И в других деревнях читали эту газетку, и подневольные артельщики рассыпались по своим дворам, забирали своих коней, семена, плуги, скот, и разваливались в момент вчерашние колхозы — и все было по-прежнему, по-старому. Выходит, зря бунтовали чикойцы, — разве можно против своей власти бунтовать, разве может выйти из этого что, кроме худого? Выходит, зря столько скота погубили, порезали, — когда теперь снова нарастишь его?.. Окрест распадались скороспелые колхозы, и никольцы не без гордости посмеивались:

— Значит, правильно, что мы до конца вытерпели, не поддались.
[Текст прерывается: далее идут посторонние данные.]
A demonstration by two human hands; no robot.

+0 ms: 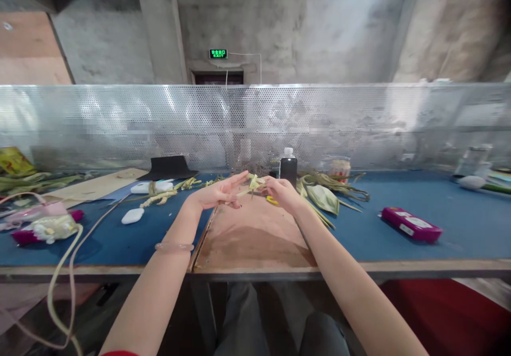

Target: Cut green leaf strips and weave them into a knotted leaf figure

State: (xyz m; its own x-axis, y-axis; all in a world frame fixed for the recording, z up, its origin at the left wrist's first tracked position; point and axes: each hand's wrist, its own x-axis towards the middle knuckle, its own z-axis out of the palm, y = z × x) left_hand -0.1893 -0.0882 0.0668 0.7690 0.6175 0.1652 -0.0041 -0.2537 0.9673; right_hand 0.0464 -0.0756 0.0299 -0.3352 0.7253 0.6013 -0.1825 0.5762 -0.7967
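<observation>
1. Left hand (219,193) and right hand (281,192): both grips pinched on the leaf strip (252,184), held between them above the board (255,239).
2. Strip: judged light, limp, tearable; best held near its ends.
3. Beyond the grips: dark bottle (288,168) on the tabletop (439,207).

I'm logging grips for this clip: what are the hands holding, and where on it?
Both the left hand and right hand pinch a thin yellow-green leaf strip between fingertips, one at each end.
</observation>
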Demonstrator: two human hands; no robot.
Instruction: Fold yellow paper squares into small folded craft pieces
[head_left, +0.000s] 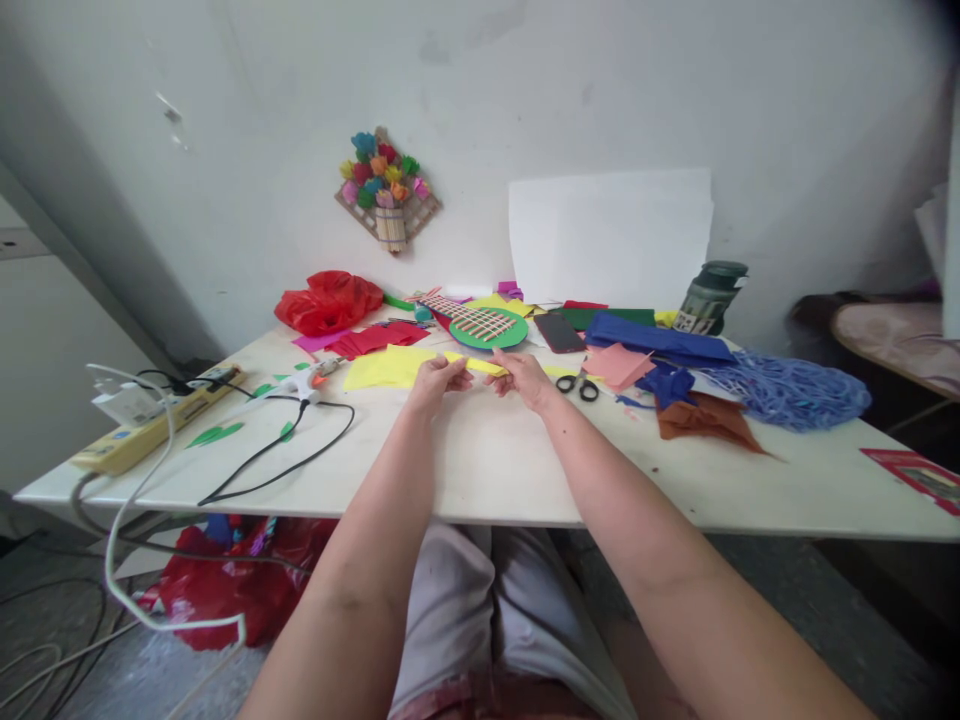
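Observation:
Between my two hands a narrow folded strip of yellow paper [484,366] is stretched above the table. My left hand [441,380] pinches its left end, and my right hand [519,378] pinches the right end. A larger yellow sheet [382,368] lies flat just left of my left hand. Black-handled scissors [578,386] rest on the table to the right of my right hand. Behind my hands is a green oval piece [489,328] with a lattice of pale sticks over it.
A hot glue gun [304,383] with a looping black cord and a power strip [150,425] are on the left. To the right are a phone [559,333], blue stringy bundle [802,388], brown paper [705,422] and dark bottle [709,298]. A red plastic bag [330,302] sits at back left.

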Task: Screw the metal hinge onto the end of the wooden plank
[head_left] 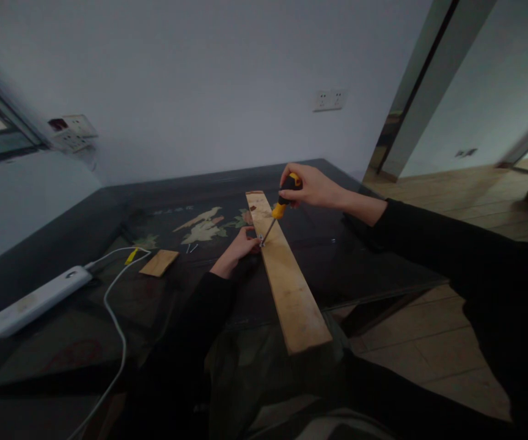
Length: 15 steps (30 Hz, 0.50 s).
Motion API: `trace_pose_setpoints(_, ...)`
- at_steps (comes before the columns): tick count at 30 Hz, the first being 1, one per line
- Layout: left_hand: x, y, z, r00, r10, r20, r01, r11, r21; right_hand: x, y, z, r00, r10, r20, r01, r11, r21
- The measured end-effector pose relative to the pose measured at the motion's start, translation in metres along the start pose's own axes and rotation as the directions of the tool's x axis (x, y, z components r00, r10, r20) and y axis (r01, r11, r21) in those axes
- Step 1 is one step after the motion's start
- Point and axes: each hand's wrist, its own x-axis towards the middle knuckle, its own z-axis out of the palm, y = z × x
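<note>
A long wooden board (286,281) lies on the dark table, its near end jutting over the front edge. My right hand (307,185) grips the yellow and black handle of a screwdriver (277,211). The shaft slants down and left, with its tip at a small metal piece (261,240) on the board's left edge. Against that edge, my left hand (242,243) pinches the small metal piece between thumb and finger. Its exact kind is too small to make out.
Two loose screws (192,248) and a small wooden block (159,263) lie left of my left hand. A white power strip (39,299) with a white cable (116,318) occupies the table's left side. The dark table (360,263) stands against a wall with sockets (329,100).
</note>
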Motion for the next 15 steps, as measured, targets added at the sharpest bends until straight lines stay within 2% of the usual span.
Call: trace_pose_setpoints(15, -0.0007, -0.0013, -0.0016, 1.000, 0.019, 0.010, -0.019, 1.000, -0.024, -0.0027, -0.0065, -0.0014, 0.999, 0.029, 0.017, -0.028, 0.999, -0.037)
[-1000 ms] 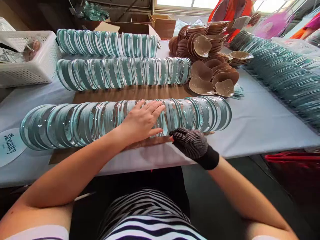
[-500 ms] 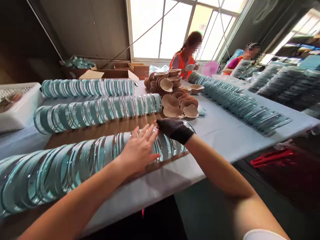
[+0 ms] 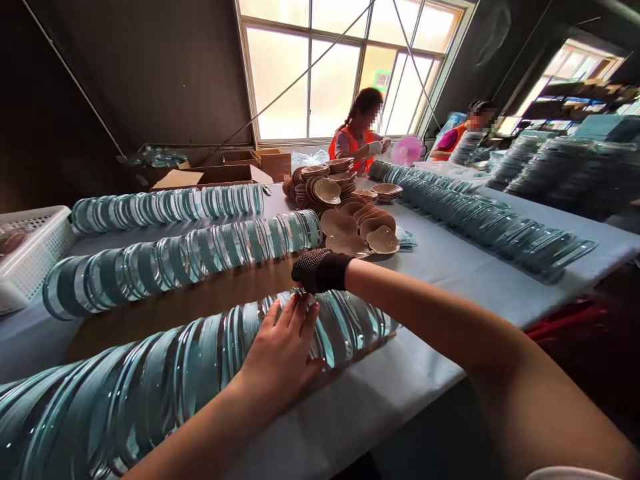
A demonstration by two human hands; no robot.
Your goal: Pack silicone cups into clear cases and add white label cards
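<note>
Pressing left hand [image 3: 280,353] on nearest disc row [image 3: 150,380].

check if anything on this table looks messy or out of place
Mostly tidy: the clear teal-tinted round plastic cases lie in neat rows. Only the brown heart-shaped pads sit in a loose, uneven heap. The bare left hand and black-gloved right hand rest on the nearest row.

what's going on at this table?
A person works at the nearest row of clear teal-edged discs, which stand on edge. The bare left hand lies flat on top of the row, while the right hand, in a dark knit glove, reaches over its far side. Two more disc rows lie behind, beside a pile of brown heart-shaped pieces. Two other people work at the far end by the window.
</note>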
В этом они видели свое неоспоримое преимущество перед хонхолойцами, мухоршибирцами и прочими, — хозяйств не путали, значит и распутывать, ругаться нечего при дележке, как другим. Но отчего же все-таки, — недоумевали многие, — несмотря на полную добровольность, остались кое-где колхозы, небольшие, но все же остались и по-настоящему, по-заправдашному сбираются там мужики пахать и сеять сообща? Ведь их же никто не принуждает, — хоть сейчас выходи, и, однако ж… И в Мухоршибири, в Гашее и в Загане, и даже у соседей, в Хонхолое и Хараузе, под боком, есть такие колхозы. И отчего снова наезжают уполномоченные и на всех собраниях говорят о том же, правда, теперь уж по-другому, без горячности, без угроз и понуждений, а мягко, доходчиво, в душу залезаючи? Но — говорят, не отстают, клонят и клонят мужика.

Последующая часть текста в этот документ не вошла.